# [Requirement]
Every line of the entries below from the one containing "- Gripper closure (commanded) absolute" to the one containing "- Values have", both ends included, must be written out exactly. No other line belongs in the answer.
START Material for the task
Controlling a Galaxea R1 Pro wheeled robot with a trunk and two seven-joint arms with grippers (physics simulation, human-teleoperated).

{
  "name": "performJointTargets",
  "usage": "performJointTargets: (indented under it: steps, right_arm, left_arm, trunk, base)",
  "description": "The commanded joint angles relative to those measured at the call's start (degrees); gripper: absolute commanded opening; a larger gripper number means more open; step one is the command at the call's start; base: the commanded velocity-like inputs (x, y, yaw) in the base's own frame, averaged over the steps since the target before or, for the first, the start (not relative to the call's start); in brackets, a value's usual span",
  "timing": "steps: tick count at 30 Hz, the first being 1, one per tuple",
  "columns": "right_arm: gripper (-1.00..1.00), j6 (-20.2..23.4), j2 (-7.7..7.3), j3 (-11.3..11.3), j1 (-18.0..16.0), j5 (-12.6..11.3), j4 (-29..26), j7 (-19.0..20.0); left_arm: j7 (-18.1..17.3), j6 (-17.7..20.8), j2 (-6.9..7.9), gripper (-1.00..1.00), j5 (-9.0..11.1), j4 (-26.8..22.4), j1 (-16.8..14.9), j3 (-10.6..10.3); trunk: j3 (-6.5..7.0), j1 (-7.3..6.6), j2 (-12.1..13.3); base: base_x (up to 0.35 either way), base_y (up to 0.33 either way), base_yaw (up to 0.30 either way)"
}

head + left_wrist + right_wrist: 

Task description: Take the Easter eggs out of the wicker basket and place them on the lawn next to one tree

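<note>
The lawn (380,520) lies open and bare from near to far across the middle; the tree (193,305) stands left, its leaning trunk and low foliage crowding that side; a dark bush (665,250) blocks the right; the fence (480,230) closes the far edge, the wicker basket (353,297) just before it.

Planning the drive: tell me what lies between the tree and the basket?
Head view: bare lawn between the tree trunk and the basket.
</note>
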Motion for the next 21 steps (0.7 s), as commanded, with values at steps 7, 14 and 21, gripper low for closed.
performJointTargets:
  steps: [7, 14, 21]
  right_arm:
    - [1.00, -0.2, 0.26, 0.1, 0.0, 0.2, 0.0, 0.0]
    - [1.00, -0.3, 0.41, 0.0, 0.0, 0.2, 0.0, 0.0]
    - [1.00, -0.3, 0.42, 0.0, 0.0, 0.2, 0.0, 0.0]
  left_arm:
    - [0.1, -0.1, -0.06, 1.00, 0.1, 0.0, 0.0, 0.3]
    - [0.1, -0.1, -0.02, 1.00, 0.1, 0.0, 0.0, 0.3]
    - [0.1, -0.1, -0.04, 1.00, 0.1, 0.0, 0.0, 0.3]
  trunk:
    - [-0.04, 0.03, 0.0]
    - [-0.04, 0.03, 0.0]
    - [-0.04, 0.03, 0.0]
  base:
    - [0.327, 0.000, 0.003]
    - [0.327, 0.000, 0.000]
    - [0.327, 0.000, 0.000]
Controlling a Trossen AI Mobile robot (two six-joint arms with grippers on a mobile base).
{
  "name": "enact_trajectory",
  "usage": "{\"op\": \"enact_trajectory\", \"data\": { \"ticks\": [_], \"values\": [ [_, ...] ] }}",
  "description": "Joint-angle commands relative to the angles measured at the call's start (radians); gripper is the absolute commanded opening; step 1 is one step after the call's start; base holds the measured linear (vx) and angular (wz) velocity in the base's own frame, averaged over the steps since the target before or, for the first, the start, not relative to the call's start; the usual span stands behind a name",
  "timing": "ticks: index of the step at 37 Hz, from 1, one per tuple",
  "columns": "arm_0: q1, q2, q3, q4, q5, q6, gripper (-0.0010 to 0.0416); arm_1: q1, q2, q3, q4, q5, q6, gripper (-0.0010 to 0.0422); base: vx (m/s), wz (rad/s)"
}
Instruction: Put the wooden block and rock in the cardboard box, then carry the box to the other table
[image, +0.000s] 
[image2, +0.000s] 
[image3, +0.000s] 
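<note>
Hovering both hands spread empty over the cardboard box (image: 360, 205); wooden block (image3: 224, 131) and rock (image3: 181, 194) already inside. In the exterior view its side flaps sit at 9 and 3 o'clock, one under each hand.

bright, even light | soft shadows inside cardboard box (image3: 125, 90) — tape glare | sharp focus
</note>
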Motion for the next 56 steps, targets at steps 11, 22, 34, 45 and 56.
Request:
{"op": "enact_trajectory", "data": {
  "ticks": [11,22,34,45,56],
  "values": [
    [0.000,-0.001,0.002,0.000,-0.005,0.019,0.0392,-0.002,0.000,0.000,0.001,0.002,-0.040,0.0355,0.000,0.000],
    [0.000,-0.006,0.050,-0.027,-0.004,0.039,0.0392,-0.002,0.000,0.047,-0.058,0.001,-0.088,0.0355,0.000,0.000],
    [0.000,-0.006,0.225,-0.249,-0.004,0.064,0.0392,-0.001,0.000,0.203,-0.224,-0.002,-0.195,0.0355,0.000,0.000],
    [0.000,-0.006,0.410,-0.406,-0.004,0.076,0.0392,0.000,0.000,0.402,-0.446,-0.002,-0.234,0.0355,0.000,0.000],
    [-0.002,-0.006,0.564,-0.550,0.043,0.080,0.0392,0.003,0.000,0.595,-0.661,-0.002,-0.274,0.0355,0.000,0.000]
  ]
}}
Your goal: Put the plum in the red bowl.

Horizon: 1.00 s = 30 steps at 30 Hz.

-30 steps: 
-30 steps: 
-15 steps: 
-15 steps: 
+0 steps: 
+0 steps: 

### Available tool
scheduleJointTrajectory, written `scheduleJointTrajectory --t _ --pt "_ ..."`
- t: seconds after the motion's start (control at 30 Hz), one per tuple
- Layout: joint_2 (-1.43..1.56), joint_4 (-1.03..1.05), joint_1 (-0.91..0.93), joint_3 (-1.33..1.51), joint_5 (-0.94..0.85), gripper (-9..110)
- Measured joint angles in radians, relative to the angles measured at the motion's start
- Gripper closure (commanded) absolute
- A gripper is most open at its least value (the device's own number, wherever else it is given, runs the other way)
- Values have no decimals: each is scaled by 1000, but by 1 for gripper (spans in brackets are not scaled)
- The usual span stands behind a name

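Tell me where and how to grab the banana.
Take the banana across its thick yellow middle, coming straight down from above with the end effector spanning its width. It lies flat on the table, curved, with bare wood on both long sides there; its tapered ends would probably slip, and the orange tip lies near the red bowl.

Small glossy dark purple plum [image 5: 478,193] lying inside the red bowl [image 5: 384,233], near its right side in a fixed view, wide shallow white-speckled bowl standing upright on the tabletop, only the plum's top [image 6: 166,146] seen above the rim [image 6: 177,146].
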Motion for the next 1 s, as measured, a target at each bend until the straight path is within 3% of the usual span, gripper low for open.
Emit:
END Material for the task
# [Written response]
- Gripper closure (commanded) absolute
- A gripper is most open at its least value (the device's own number, wherever else it is given, runs the other way)
- Values have no decimals: each is scaled by 1000, but by 1 for gripper (spans in brackets are not scaled)

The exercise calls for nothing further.